社内140プロジェクトの実践を、顧客支援につなげる
AIの進化は、顧客だけでなく、ITベンダーにも大きな影響を与える。クリアン氏は、「NetAppは常に、破壊的な変化をチャンスに変えることを考えてきた」と話す。そうした考えの下で、社内でも積極的にAI活用を実践しているという。
同社のAI活用には明確な信念がある。「第1に、その破壊が顧客や事業に関係するものか、組織全体で理解を促進すること。第2に、関係があれば、チームが使用・試行・学習することを奨励すること」だと、クリアン氏は説明する。
具体的な成果として、約1年前に開始した140件のAIプロジェクトのうち、29件がすでに成功裏に実装済みで、13件が実装中だと紹介した。組織面でも、AI活用・導入の専門執行役員を置き、CEOのクリアン氏に直接報告する体制を敷いている。
こうした実践を通じて得た知見を、NetAppでは顧客の支援に結びつけている。我々のような組織が直面する具体的な問題を知ることで、顧客を支援する革新的ソリューションを構築できるのだと、クリアン氏は説明した。
このほか、メモリ価格高騰、データ主権などの話題にも触れた。ストレージの生産にも関わるメモリについては、「第1に、需要に応じた十分な供給を確保すること。第2に、競争力のあるコスト構造を維持すること。第3に、顧客が最も効率的にデータを管理できるツールを提供すること」が重要だと語る。
これを実現するために、複数の施策を講じている。供給とコスト面では、サプライヤーとの積極的な交渉に加え、多様なシリコンソース確保を進めることで、地政学リスク、サプライチェーンリスク、シリコン入手リスクの回避を図っている。また、顧客のデータ管理効率化については、ホットデータ/コールドデータの階層化、不要データの削除など、データライフサイクル全体にわたって適切なコストを実現するソフトウェアの提供を進めている。
データ主権については、NetApp自身の実践と顧客支援の両面で取り組んでいる。「当社の顧客・従業員データについては、データ主権規制を厳格に解釈している。例えばEUがSafe Harborを廃止した際も影響はなかった。元々依存していなかったからだ」と説明した。
顧客支援については、実践的なアプローチを取っている。「イノベーション・高度機能の必要性と、データ保護要件とのバランスを取りたいと考えている。そのため、顧客がハイブリッド環境を構築できるようにしている。データは国内データセンターに留まることができるが、国際的なプロバイダーであっても、世界で最も高度なツールを使用できる」とクリアン氏。
具体例として、日本を含む各国の国内クラウドプロバイダーへのクラウドインフラ提供、AWS German Sovereign Cloud等の主権クラウドリージョンへの参画を挙げた。
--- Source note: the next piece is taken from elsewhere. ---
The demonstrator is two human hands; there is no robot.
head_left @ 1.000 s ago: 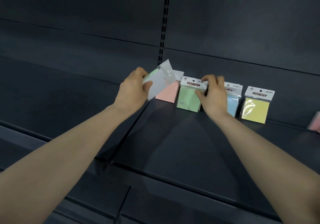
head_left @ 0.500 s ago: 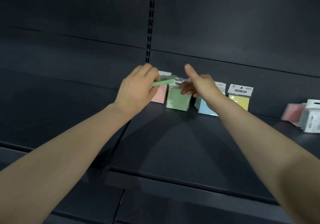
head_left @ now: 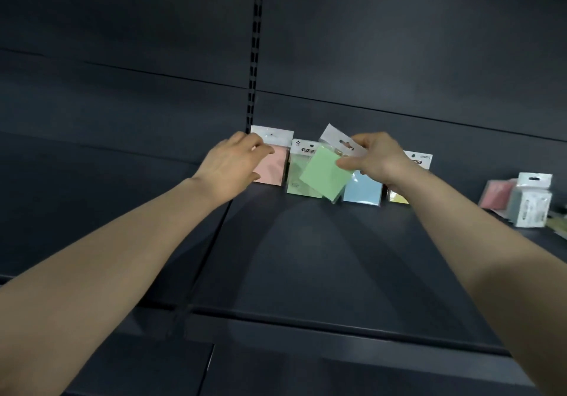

「ドイツ政府・国内顧客向けデータ管理ソリューションのローンチパートナーであり、国家情報・安全保障・防衛向けの完全隔離型セキュアクラウドソリューションも提供している」と述べた。
日本市場でもAFX、AI Data Engineを提供、さらなる成長加速へ
日本法人社長の斉藤氏は、日本市場における戦略を説明した。新たなフラッグシップ製品であるAFXについては、サービスプロバイダー、大手金融機関、通信会社といった、大規模なAI顧客がメインターゲットだ。すでに日本でもAFXの実機を導入し、PoCをスタートした企業もあるという。
NetAppの企業としての進化については、「単に顧客が必要とする製品を提供する会社から、顧客の課題に向き合い、解決に必要な機能・ソリューションを提供する会社へと進化している」と述べた。
パートナー戦略では、NetAppが「製品販売ではなく顧客の事業展開や課題解決を最優先としている」ことから、各パートナーが持つAI戦略・ソリューションと連携し、顧客のゴールに最も近いパートナーと協力して、トータルソリューションとしてのAI提供を目指すとしている。
5月からの新年度に向けて、体制強化も進める。従業員の拡充を含むさまざまな投資を、グローバルおよびJAPACから獲得するプランを策定中だと述べた。「日本市場には大きな成長余地があり、攻略のための戦略的体制づくりをすでに開始している。2026年5月1日から新体制をスタートする予定だ」。
日本市場への取り組みについては、クリアン氏も「日本はアジア最大、世界第3位の市場。日本のリーダー企業の成功を支援するため最高のイノベーションを提供したい」と抱負を述べた。